Start of Block

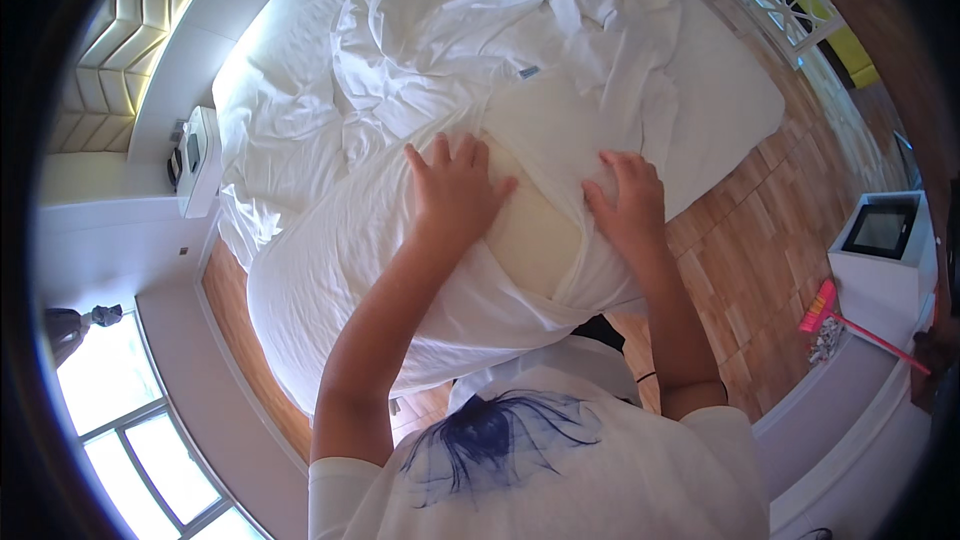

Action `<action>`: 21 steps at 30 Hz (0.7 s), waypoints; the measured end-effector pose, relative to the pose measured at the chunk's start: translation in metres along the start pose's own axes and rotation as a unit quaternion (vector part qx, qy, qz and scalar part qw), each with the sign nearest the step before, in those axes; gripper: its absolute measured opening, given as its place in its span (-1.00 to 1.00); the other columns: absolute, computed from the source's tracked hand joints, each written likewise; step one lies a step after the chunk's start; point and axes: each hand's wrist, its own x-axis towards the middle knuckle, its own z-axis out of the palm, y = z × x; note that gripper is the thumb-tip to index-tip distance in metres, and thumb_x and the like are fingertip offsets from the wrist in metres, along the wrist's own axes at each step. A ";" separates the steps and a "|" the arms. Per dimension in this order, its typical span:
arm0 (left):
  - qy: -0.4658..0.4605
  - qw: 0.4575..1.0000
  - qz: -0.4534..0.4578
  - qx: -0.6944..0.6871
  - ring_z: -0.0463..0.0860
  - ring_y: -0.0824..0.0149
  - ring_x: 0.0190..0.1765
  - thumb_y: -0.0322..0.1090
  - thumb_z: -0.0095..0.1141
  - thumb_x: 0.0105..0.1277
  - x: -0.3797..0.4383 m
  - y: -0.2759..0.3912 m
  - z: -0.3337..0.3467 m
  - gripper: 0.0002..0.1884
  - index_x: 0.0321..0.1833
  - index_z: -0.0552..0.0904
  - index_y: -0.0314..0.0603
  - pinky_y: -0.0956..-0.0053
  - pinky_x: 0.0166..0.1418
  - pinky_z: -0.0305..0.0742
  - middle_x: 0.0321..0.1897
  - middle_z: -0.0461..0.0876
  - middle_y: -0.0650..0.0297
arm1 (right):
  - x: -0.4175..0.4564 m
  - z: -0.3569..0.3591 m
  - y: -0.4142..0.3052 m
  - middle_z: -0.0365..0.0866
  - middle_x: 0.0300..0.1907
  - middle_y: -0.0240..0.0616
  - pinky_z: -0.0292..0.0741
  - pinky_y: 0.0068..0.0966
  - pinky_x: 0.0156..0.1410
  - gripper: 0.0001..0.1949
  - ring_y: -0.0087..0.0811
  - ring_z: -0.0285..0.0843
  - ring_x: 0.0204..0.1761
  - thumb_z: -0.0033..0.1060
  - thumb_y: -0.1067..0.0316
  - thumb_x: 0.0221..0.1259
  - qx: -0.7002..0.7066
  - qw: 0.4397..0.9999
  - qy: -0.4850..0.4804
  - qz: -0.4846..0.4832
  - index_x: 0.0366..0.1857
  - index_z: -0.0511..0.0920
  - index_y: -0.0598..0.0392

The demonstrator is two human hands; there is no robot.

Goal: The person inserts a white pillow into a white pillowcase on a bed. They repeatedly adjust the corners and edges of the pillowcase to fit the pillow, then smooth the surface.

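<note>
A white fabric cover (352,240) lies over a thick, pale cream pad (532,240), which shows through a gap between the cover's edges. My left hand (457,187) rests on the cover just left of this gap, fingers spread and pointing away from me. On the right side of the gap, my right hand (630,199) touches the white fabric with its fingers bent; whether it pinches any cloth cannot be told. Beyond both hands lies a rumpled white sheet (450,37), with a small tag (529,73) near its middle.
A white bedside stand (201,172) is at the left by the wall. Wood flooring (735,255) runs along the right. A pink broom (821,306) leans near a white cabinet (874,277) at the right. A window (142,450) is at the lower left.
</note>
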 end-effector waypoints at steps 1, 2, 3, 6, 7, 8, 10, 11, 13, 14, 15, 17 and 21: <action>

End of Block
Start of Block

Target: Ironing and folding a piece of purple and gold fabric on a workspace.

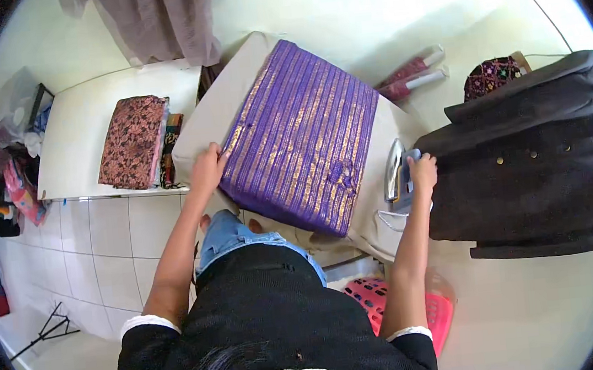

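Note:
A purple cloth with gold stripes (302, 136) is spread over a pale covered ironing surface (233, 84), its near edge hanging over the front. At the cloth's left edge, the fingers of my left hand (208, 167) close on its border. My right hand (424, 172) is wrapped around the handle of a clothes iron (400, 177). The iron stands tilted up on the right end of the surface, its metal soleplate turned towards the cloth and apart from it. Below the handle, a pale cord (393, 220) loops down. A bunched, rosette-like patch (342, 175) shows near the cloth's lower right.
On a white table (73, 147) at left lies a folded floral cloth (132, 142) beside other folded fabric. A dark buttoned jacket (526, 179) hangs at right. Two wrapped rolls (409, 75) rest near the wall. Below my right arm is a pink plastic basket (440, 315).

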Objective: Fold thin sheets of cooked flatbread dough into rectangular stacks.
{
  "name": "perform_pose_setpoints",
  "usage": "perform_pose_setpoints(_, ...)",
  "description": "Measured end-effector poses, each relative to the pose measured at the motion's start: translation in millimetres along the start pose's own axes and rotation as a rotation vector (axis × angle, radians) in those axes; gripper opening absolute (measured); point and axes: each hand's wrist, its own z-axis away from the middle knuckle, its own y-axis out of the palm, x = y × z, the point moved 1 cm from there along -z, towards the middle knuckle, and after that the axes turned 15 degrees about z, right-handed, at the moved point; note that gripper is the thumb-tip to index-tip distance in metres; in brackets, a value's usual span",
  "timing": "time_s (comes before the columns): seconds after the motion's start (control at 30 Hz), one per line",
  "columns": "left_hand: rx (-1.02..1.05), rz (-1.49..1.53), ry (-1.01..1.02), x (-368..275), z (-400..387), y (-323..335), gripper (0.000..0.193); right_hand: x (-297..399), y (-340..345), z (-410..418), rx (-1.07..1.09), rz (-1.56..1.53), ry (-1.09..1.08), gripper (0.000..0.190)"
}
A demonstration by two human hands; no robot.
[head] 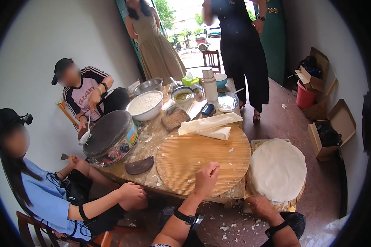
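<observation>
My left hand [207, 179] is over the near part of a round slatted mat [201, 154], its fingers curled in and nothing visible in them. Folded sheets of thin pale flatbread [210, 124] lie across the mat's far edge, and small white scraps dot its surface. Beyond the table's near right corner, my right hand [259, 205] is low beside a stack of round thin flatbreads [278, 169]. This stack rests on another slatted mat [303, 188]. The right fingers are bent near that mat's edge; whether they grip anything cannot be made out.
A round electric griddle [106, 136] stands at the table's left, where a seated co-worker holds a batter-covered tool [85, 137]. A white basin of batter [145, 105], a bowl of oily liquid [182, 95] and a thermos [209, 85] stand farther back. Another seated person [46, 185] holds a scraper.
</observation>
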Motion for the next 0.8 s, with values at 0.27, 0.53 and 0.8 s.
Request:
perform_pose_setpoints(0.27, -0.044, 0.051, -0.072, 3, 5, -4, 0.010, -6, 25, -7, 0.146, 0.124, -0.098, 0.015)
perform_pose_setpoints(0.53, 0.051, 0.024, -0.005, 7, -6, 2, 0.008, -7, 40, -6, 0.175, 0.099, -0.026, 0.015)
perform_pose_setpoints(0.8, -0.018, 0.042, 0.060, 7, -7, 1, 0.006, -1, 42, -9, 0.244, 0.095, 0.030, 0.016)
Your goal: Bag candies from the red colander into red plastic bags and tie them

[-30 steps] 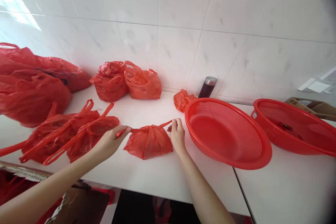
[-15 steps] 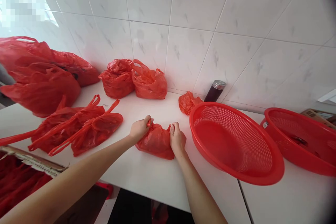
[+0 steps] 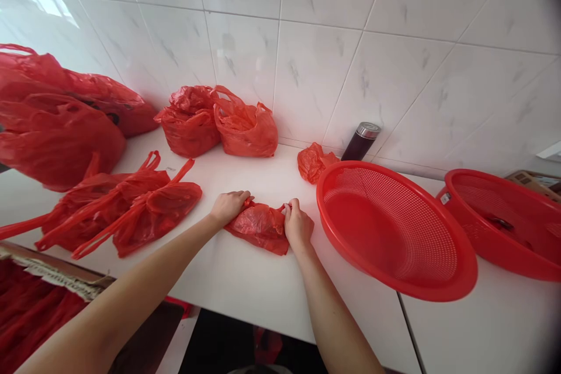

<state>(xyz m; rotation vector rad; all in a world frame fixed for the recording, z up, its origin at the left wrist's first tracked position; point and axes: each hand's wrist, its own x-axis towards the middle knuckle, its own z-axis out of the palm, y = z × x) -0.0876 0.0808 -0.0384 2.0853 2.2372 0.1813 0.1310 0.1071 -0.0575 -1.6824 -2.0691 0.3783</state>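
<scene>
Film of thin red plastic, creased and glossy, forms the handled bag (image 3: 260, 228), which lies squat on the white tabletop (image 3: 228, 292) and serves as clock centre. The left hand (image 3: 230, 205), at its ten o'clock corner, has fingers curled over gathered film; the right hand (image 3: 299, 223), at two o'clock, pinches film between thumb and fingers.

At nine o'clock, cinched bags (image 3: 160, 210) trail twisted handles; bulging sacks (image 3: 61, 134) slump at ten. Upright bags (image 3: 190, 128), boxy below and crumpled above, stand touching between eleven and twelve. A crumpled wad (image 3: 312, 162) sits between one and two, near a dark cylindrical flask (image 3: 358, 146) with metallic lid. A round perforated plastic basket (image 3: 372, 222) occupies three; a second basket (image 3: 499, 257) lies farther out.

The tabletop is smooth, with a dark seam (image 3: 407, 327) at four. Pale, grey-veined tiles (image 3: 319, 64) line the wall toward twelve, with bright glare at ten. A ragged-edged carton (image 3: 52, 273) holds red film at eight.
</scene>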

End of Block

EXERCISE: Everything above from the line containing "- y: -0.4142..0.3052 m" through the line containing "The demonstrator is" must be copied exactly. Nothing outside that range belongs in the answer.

WRITTEN RESPONSE:
  - y: -0.4142..0.3052 m
  - middle_z: -0.0365..0.0866
  - middle_x: 0.0300..0.1907
  - middle_y: -0.0240..0.0616
  - pinky_z: -0.0292..0.0741
  - pinky_y: 0.0068..0.0966
  - pinky_x: 0.0156..0.1410
  - gripper: 0.0001..0.1949
  - ring_y: -0.0087..0.0811
  - ring_z: -0.0285..0.0843
  - ring_x: 0.0204..0.1761
  - thumb_z: -0.0033..0.1060
  - thumb_y: -0.1067..0.0316
  - thumb_x: 0.0221..0.1259
  - qx: -0.7002..0.7066
  - qw: 0.4397..0.9999
  - qy: -0.4850..0.4804
  - qz: -0.4846..0.4832
  - index_x: 0.0366..0.1857
  - index_z: -0.0511..0.0920
  - index_y: -0.0598..0.0392

The demonstrator is two human hands; there is no robot.

Nothing remains to be answered in this exercise.